Om met een paar vlinderaars nachtvlinders te vangen vervoeg ik mij om tien uur onder een oranje avondlucht op de afgesproken plaats in het Knarbos.
Niemand te zien.
Ik rijd naar een andere plek, een kilometer verderop, waar ze eveneens regelmatig nachtvlinders vangen. Ook niemand. Er dartelen twee nachtvlinders rond. Ik keer terug naar de afgesproken plek, waar de oranje hemel diep rood kleurt. De laatste merel zingt zijn melancholische lied en ik drink een glas wijn. Die wijn heb ik meegenomen. Ik heb van alles meegenomen, want ik blijf in de auto slapen.

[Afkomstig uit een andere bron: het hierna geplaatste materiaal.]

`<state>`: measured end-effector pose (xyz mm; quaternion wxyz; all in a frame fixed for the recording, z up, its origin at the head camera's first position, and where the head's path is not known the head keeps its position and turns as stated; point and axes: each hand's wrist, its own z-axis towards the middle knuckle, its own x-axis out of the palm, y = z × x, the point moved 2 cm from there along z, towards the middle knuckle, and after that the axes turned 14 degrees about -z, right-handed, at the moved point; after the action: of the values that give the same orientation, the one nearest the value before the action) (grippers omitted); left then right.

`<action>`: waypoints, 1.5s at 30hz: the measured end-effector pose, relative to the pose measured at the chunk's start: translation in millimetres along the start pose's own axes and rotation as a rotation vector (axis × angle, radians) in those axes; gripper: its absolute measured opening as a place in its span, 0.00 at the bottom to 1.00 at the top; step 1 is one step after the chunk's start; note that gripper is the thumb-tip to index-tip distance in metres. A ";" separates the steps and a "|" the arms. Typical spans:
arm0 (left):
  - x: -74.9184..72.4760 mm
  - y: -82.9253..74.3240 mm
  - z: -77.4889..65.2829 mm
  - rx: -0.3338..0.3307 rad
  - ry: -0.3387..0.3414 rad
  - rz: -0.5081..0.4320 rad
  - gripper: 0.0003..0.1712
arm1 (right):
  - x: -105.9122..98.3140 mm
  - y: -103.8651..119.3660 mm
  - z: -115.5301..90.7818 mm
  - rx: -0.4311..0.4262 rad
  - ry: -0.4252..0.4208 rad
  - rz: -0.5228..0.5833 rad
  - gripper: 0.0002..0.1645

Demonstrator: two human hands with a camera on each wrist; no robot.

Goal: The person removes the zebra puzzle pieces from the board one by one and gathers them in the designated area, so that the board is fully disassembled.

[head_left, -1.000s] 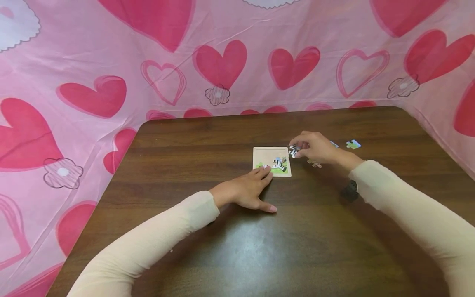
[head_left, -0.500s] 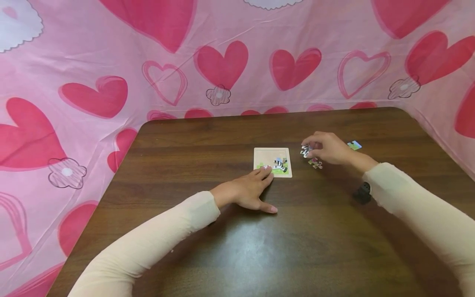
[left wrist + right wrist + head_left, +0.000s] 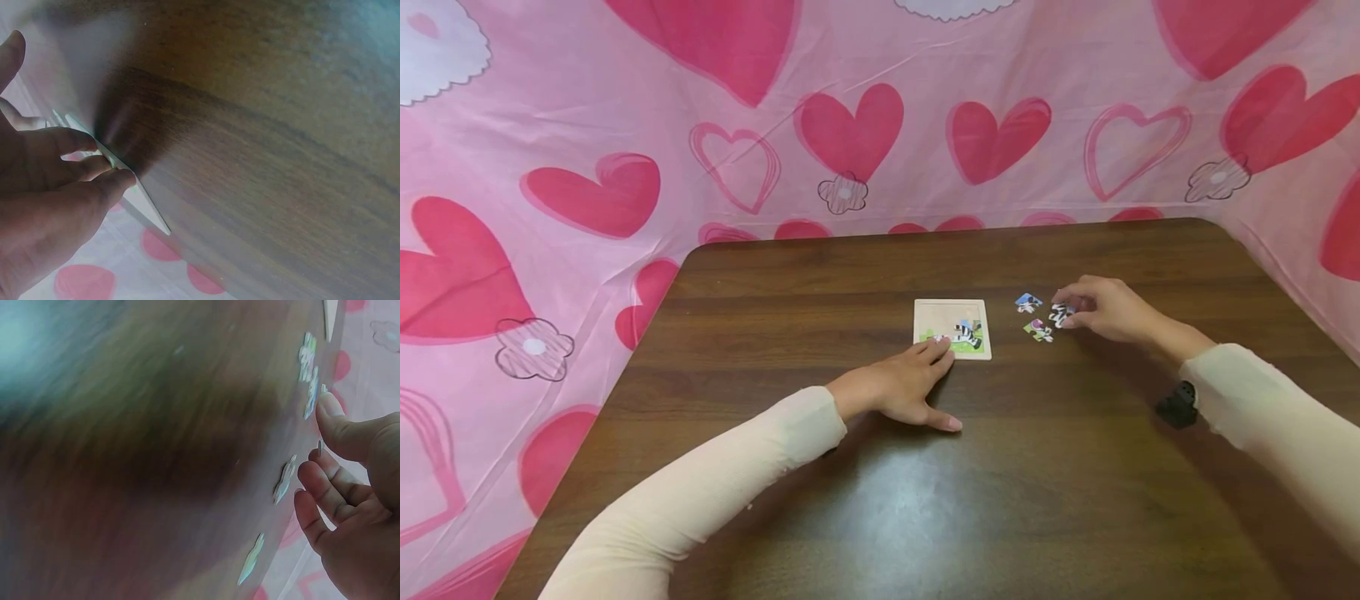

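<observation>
A small square puzzle tray (image 3: 951, 305) with a pale rim lies on the dark wooden table, with zebra-and-grass pieces along its bottom and right side. My left hand (image 3: 906, 385) rests with spread fingers at the tray's near left edge; the left wrist view shows those fingertips against the tray (image 3: 147, 209). To the right of the tray, my right hand (image 3: 1108, 308) pinches a black-and-white striped puzzle piece (image 3: 1060, 315) between thumb and fingers. That piece is mostly hidden in the right wrist view, where the right hand (image 3: 350, 469) hangs beside the table.
A blue puzzle piece (image 3: 1028, 302) and a green-and-pink puzzle piece (image 3: 1037, 331) lie left of my right hand. Two more pieces, one by the fingers (image 3: 285, 480) and a greenish one (image 3: 252, 559), show in the right wrist view. A pink heart-print cloth (image 3: 917, 125) hangs behind the table.
My right hand has moved right, away from the tray, with the striped puzzle piece in its fingers. The blue piece has come into sight. My left hand has stayed in place.
</observation>
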<state>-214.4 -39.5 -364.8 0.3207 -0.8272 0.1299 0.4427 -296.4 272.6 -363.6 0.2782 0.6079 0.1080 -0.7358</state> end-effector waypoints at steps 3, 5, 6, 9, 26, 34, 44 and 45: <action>0.4 -0.1 0.3 0.002 0.000 0.005 0.61 | -0.7 -5.4 -7.3 0.006 0.004 -0.012 0.18; 0.8 -0.2 0.7 0.006 -0.003 0.008 0.61 | -0.9 -8.6 -11.5 0.021 0.022 -0.005 0.18; 1.1 0.0 1.0 0.008 -0.005 0.012 0.61 | -0.9 -9.8 -13.4 0.030 0.035 -0.003 0.18; 1.4 0.1 0.7 0.006 -0.005 0.014 0.61 | 0.3 -13.2 -17.7 0.052 0.065 0.002 0.19; 1.4 -0.3 1.1 0.016 -0.009 0.009 0.60 | 0.3 -18.9 -22.0 -0.072 0.003 -0.061 0.19; 1.3 1.2 0.2 0.016 -0.008 0.013 0.60 | -4.0 -6.1 -3.3 -0.048 -0.032 -0.013 0.18; 0.8 0.8 2.3 0.021 -0.018 0.014 0.61 | 4.4 31.2 30.1 -0.091 0.054 0.034 0.18; 0.7 1.0 2.4 0.019 -0.017 0.015 0.61 | 5.6 34.4 33.3 -0.089 0.065 0.041 0.18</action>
<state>-216.1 -38.7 -366.8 0.3262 -0.8194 0.1376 0.4508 -306.2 226.2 -354.8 0.3164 0.6205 0.1369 -0.7044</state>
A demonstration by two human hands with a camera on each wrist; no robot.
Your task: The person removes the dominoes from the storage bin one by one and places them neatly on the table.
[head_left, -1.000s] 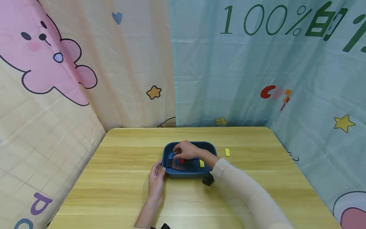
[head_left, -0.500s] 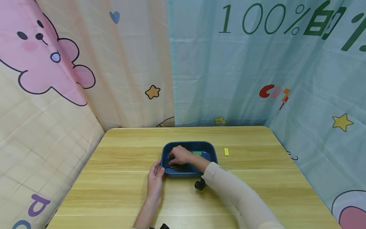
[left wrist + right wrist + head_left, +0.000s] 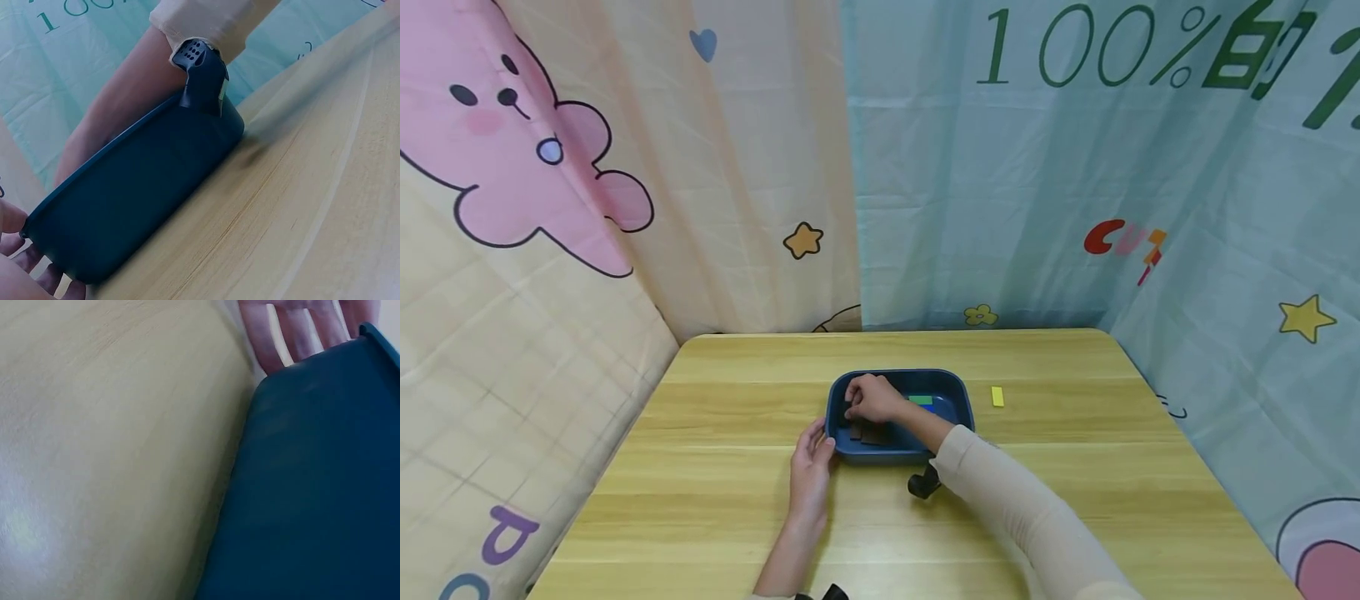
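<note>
A dark blue rectangular tray (image 3: pixel 955 446) stands on the wooden table. My left hand (image 3: pixel 810 467) rests against its left end; in the right wrist view straight fingers (image 3: pixel 299 334) press the outer wall. My right hand (image 3: pixel 876 400) is inside the tray at the left, its fingers bent downward. Whether the fingertips pinch a piece is hidden. Dark brown flat pieces (image 3: pixel 872 434) lie below that hand. A small green strip (image 3: pixel 921 400) shows beyond the right wrist, with a bit of blue (image 3: pixel 928 408) beside it.
A small yellow strip (image 3: pixel 997 397) lies on the table (image 3: pixel 1060 467) to the right of the tray. Printed curtains (image 3: pixel 925 208) hang behind and on both sides. A black wrist camera (image 3: pixel 924 482) sits under the right sleeve, close to the tray's front wall.
My right hand first moved down and left in the tray, then rose slightly. Its forearm now covers the red and yellow pieces seen earlier, and the green strip shows. The left hand stays put.
</note>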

Ik wandel een bospad op en af, passeer een open plek, zie de eerste ster: Venus, in het noordwesten. De eerste en felste sterren zijn vaak planeten. De laatste bosvogel die ik hoor, is een nachtegaal. Dat stemt mij tevreden. Struin ik eens ‘s nachts door het bos, hoor ik een nachtegaal.
Grote vleermuizen vliegen over. Het kunnen laatvliegers zijn, maar omdat ze hoger dan de boomtoppen vliegen en een uitgestrekte open plek oversteken, gok ik op grootoorvleermuizen. Ze jagen op nachtvlinders. Er fladdert een enkele mot om mijn hoofd. Ik heb een knijpkat en probeer met het schijnsel vlinders te lokken tot mijn vingers zich lam geknepen hebben. Ik hoor scholeksters tepieten, ik hoor het vredige geruis van de A-6 en het zachte geritsel van mijn voeten. Verder hoor ik niets. Riep er maar een uil.
Ik dacht het Knarbos wel even door te steken. Het is altijd hetzelfde in Flevoland: een ommetje op de kaart blijkt in het echt een expeditie te zijn van heb ik jou daar. Het wordt nu wel heel donker. Ik keer om en loop terug naar de auto. Dankzij mijn aan de duisternis gewende ogen kom ik een heel eind. Dan weet ik het niet meer. Ik knijp de kat in het donker en mauwend geeft hij licht. Ik sta op een driesprong. Kwam ik nou van links of van rechts? Ik gok links en blijk goed te hebben gegokt. De auto is een wit minibusje en lonkt als een baken. Alleen in het bos lijkt een donkergroen busje me veiliger.
Ik word wakker als de zanglijsters me toezingen. De zon wurmt zich speels tussen de bladeren en licht dwarrelt door de auto. Ik maak een wandeling en hoor de gebruikelijke bosvogels zingen, waarvan het piepkleine winterkoninkje de grootste keel opzet. Ik gaap. Op naar koffie! De auto pruttelt even en zwijgt dan. Hij start niet! Hoe leg ik de wegenwacht uit voor welk bospad ik sta? Dan komt er een auto aan, de eerste vandaag, hij stopt warempel vlakbij. Een man stapt uit, met stevige stappers, paramilitaire kleding en een pet. Deze man is avonturier in hart en nieren. Hij leeft op als ik vertel dat ik hier heb geslapen en dat de auto niet start. Hij sleept me de weg op. Rijdend slaat de motor aan. Als de wijn nog dicht zat, had ik hem de fles gegeven.
Ik rijd over het noordelijke deel van de Knardijk met uitzicht over Oostvaardersplassen en Hollandse Hout. Ik rijd langzaam en twee vlinders dartelen voor me uit. Vrolijk flierefluiten ze om elkaar heen. Als ik ze inhaal, schiet één van beide ineens de weg op.
Pats. Er zit een bruine veeg op de voorruit. In de achteruitkijkspiegel zie ik de ander alleen verder fladderen.